Quick liveness check — does the port produce coherent output?

PYTHONPATH=${MODEL_VALIDATION_DIR} python3 ${SCRIPTS_DIR}/run_stage1.py \
  --model-path ${SOURCE_MODEL_PATH} \
  --compiled-model-path ${COMPILED_MODEL_PATH} \
  --model-class ${TARGET_MODELING_FILE}:${TARGET_CAUSAL_CLASS} \
  --config-class ${TARGET_MODELING_FILE}:${TARGET_CONFIG_CLASS} \
  --num-tokens 32 \
  --output ${EXP_DIR}/results/stage1.json

The script runs 10-prompt greedy token matching and computes per-position distribution metrics: cosine similarity, KL divergence, top-k agreement, and relative L2 error.

Interpreting results:

Match rate	Meaning	Action
> 30%	Liveness threshold met	Continue to Stage 2
100% on most prompts	Normal BF16 precision drift	Continue to Stage 2
< 30%	Catastrophic failure	Proceed to Stage 2 for localization

High cosine similarity (> 0.95) with low token match suggests margin-sensitive divergence — the top two token probabilities are close, and BF16 rounding flips the argmax.
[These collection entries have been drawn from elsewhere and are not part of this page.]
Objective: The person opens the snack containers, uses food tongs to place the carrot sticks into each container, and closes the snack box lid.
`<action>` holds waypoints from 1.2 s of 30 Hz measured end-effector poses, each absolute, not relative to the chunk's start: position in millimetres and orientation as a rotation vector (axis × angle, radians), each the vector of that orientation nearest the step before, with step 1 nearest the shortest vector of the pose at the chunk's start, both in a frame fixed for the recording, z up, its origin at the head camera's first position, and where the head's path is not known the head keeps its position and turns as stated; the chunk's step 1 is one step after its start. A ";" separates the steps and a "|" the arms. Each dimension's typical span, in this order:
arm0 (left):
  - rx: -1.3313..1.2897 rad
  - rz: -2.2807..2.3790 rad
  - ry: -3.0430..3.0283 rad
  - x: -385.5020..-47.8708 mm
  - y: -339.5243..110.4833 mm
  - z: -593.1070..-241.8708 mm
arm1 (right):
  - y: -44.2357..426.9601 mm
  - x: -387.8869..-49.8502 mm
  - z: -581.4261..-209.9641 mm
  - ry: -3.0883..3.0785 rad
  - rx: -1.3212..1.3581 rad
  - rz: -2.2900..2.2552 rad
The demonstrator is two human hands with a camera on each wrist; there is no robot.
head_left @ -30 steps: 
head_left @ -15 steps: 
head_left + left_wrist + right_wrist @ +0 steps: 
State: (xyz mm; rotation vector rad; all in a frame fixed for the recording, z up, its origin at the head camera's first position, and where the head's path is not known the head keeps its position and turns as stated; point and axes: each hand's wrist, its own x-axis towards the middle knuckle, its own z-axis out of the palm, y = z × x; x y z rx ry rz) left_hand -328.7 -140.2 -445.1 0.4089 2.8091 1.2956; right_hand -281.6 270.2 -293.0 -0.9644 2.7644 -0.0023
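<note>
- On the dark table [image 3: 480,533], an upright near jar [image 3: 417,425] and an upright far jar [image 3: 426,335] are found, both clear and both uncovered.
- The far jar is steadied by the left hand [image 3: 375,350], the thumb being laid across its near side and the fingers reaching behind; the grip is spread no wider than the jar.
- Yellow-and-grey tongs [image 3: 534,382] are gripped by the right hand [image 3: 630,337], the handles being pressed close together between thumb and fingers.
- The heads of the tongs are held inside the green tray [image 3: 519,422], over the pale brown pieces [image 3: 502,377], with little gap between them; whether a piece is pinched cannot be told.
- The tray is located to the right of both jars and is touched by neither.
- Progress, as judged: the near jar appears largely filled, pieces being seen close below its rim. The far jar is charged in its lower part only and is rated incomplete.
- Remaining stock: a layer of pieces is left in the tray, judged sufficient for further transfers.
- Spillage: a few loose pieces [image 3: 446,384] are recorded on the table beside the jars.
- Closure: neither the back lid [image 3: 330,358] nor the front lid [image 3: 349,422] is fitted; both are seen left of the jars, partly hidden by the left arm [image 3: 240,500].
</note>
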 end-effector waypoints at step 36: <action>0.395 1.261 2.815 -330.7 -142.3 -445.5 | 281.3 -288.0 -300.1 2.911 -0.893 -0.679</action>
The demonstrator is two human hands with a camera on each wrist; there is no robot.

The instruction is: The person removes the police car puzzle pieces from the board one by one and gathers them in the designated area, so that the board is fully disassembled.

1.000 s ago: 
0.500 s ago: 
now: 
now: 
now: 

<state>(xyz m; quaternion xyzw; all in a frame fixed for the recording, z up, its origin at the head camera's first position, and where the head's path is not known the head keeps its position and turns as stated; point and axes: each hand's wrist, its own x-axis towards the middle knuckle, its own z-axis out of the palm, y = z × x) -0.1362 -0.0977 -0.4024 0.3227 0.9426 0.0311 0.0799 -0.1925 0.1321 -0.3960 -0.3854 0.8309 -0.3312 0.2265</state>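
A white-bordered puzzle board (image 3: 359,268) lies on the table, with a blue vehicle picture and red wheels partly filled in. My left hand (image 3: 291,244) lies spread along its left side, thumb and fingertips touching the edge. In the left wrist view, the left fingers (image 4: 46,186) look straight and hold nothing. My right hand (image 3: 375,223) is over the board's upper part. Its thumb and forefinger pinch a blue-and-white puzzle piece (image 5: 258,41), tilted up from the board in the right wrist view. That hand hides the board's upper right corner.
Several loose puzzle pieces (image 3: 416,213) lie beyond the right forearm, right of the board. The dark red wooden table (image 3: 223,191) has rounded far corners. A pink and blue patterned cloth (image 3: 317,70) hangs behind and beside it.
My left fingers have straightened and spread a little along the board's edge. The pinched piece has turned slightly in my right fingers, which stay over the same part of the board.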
This is expected behavior and not a bug.

Stage 2: Component-level testing#

Test each mapped component using the 3-tensor R-ratio method to isolate which component(s) diverge.

Set up test infrastructure#

Copy the comparison utility into the test directory:

cp ${SCRIPTS_DIR}/tensor_compare.py ${EXP_DIR}/tests/

Create conftest.py from the provided template. Fill in model-specific constants: HIDDEN_SIZE, NUM_HEADS, NUM_KV_HEADS, VOCAB_SIZE, INTERMEDIATE_SIZE, and other values from the model’s config.json.
Write one test file per component, ordered bottom-up from simplest to most complex: test_00_rmsnorm.py, test_01_embedding.py, test_02_linear.py, etc.

Write component tests#

Each test follows the 3-tensor pattern:

def test_component_name():
    torch.manual_seed(42)
    weight_fp32 = torch.randn(OUT_DIM, IN_DIM)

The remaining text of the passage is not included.